Spears has no such hidden agenda: In track after track on "Femme Fatale," she makes it clear she's sex-starved, pumped-up and ready to party. A small army of producers and writers — including Dr. Luke, Billboard and Benny Bianco — has been assembled to help her accomplish her mission, and there's no denying the melodies are often catchy and the beats reliably steady.

A welcome playfulness in some of the songs at least partially compensates for the surplus of sleepy/squeaky salaciousness. "I wanna go downtown where my posse's at, because I got nine lives like a kitty cat," Spears teasingly declares in "How I Roll," and "Seal It With a Kiss" is a perky, bubblegummy ode to the tantalizing taste of "forbidden fruit." The spiraling "Trouble for Me" is broken up at crucial moments by a jarring synth line and a murmured rap that give the song an icy edge that sets it apart from the rest of the package.  

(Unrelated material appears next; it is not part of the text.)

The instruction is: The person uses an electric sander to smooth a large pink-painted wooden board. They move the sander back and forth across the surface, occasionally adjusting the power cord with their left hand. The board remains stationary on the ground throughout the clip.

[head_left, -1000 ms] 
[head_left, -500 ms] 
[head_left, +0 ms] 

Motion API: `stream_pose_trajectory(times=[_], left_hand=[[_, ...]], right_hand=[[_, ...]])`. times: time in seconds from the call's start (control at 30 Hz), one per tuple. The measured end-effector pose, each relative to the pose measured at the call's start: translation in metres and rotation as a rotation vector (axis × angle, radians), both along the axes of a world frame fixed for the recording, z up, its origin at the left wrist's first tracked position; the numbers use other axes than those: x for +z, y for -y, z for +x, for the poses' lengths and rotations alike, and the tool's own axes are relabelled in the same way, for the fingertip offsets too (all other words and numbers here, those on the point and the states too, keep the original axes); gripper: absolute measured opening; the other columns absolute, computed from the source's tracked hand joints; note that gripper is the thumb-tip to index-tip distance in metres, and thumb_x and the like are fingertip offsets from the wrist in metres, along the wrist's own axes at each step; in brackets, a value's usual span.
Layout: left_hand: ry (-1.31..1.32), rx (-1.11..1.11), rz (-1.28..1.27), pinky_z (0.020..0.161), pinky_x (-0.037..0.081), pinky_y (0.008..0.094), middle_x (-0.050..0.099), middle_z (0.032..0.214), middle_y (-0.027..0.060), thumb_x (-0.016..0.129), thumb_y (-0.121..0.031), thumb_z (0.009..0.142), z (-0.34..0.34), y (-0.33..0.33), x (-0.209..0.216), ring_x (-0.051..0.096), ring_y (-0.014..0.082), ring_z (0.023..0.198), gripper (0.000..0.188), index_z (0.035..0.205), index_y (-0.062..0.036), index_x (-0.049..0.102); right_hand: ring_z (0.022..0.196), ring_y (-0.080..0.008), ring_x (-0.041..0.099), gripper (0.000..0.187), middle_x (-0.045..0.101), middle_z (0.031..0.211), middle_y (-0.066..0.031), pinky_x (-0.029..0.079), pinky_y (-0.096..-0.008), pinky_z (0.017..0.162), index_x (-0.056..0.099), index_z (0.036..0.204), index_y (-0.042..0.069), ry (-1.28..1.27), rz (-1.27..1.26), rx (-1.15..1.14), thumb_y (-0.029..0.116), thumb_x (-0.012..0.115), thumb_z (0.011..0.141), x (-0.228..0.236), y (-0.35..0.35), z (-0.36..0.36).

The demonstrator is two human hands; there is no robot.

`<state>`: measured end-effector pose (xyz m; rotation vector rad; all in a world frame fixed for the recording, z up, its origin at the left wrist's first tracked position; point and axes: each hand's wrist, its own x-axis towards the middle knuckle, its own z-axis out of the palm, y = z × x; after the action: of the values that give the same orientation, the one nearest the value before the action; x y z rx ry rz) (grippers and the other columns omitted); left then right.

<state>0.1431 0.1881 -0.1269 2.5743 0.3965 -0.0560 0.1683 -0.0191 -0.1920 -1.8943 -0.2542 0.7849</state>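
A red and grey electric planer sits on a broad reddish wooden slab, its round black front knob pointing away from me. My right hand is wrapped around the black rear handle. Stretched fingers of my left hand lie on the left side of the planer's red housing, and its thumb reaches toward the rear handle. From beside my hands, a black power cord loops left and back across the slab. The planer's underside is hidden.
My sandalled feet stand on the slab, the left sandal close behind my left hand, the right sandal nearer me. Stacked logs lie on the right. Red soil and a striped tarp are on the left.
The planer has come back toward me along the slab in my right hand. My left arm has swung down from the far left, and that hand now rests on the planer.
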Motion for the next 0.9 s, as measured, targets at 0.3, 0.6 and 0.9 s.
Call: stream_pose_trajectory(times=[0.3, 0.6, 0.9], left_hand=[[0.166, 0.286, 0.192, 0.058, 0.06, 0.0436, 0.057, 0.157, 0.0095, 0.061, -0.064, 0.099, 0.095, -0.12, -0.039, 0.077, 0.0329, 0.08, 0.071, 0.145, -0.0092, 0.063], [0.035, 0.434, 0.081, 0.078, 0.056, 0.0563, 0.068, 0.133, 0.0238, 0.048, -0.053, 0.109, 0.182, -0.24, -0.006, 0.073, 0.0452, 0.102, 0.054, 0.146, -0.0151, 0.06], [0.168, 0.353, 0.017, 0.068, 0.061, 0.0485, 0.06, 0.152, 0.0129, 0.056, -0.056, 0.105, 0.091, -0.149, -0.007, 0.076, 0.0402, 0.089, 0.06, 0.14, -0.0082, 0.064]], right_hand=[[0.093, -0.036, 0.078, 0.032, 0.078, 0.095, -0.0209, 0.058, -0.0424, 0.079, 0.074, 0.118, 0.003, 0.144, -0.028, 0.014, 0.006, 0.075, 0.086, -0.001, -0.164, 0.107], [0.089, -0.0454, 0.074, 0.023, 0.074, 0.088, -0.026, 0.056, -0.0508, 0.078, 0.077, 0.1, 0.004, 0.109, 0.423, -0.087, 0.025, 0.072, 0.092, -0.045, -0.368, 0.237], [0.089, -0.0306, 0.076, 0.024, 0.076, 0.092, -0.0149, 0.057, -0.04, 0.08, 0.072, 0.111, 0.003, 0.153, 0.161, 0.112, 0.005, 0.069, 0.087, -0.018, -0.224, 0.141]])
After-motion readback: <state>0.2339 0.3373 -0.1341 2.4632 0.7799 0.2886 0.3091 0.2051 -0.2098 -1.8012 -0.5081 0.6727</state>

But the closer you listen to "Femme Fatale," the more evident it becomes that Spears is merely a special effect in her own blockbuster, not the star. Her singing (if you can call it that) leans so heavily on electronics instead of emotion or skill that it's almost entirely stripped of any personality or vitality. When she delivers the line, "Mama, I'm in love with a criminal, and this kind of love isn't rational — it's physical" in "Criminal," there's no way to tell if she's feeling remorseful or defiant or swept away; any clues about her state of mind have been buried under layers of gloss.

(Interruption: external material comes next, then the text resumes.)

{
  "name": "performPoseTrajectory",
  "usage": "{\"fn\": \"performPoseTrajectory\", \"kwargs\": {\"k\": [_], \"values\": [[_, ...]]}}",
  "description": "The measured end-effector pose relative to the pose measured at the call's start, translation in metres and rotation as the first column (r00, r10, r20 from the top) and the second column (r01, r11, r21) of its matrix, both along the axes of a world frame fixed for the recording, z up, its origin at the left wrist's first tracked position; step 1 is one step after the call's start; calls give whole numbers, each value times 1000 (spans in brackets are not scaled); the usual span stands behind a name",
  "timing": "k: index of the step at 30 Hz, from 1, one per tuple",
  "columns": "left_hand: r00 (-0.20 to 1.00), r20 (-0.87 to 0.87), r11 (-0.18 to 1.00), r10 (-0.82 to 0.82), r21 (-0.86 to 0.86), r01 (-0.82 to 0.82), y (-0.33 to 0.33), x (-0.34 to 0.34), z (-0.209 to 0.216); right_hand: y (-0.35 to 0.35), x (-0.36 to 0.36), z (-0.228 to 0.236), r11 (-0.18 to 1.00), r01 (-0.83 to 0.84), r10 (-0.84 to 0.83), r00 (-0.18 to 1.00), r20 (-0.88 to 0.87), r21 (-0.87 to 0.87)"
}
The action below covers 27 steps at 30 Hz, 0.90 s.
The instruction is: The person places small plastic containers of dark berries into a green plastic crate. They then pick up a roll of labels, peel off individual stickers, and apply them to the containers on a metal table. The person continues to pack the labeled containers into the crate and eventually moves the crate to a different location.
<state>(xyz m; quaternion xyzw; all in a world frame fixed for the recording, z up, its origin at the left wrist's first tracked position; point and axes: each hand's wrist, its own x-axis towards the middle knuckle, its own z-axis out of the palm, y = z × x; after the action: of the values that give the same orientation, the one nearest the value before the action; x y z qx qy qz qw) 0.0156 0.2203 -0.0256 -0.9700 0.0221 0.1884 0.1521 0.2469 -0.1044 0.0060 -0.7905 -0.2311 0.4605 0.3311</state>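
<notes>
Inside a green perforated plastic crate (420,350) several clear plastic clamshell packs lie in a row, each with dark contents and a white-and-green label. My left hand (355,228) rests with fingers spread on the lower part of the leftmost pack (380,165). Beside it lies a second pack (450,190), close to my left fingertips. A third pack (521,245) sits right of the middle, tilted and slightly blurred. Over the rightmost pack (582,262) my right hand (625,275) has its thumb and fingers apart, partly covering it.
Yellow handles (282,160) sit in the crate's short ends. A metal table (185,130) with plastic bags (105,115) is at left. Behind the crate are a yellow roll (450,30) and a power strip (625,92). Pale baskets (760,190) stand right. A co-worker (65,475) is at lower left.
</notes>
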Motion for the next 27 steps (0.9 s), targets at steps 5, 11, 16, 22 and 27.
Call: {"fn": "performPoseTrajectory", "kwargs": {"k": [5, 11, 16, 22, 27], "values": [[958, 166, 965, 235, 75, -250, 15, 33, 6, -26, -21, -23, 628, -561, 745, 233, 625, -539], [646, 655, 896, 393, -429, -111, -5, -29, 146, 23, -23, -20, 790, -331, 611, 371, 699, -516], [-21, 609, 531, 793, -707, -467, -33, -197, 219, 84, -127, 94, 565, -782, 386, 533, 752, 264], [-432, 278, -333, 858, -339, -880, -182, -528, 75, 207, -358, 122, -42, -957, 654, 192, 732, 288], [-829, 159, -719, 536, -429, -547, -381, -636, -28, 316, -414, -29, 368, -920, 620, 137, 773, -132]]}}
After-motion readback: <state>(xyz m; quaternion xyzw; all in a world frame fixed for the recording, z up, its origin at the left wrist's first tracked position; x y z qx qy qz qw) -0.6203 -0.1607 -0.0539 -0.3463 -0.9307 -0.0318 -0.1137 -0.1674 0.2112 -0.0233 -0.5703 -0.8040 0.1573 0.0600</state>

Similarly, "Inside Out," addressing the potentially intriguing subject of a break-up hook-up that's seemingly unwanted and yet unavoidable, doesn't have the sizzle it could have had if Spears had been daring enough to actually sing the song instead of hiding behind dense veils of digital wizardry. Throughout "Femme Fatale," she comes on bold and assertive, but when it comes to putting herself into her music, she's not brave enough to show what's she's really made of. She pretends to be adventurous and reckless while playing it safe every single step of the way.

In the beginning of her career, Spears' gimmick was the same one utilized a generation earlier by another teen idol with the initials B.S., Brooke Shields: Strike provocative poses and market yourself as a sex goddess while constantly reminding the public that you are still a virgin. Having run through the usual bag of tricks used by insecure starlets to keep themselves in the media once they're no longer fresh faces — "shocking" nude pictures, supposed mental meltdowns, quickie marriages, motherhood, etc. — Spears finds herself in a precarious place. She may have achieved iconic status, but she doesn't seem to have much drive or direction anymore. Her name is a designer label stitched onto a Dress Barn gown, a recognizable and marketable brand name that, like McDonald’s, signifies something that sells, even though everyone knows it’s not going to be particularly substantial or delicious.

Kylie Minogue, who has amassed dozens of hits worldwide in the past 25 years, has dabbled in different styles and assumed offbeat identities in her collaborations with Nick Cave, Robbie Williams and Coldplay. Madonna regularly reinvented herself throughout the 1980s and 1990s, balancing out her dance floor anthems with thought-provoking compositions about the importance of family, the impact of the AIDS epidemic and the quest for spiritual fulfillment. These women could serve as role models for Spears, who apparently has no interests beyond the club and the bedroom and doesn’t realize there’s a difference between getting into the groove and being stuck in a rut. Too often on "Femme Fatale," she's not doing much more than repeating herself, hoping she’ll sell just enough to stay in the spotlight a little bit longer. Hit me, baby, one more time, indeed.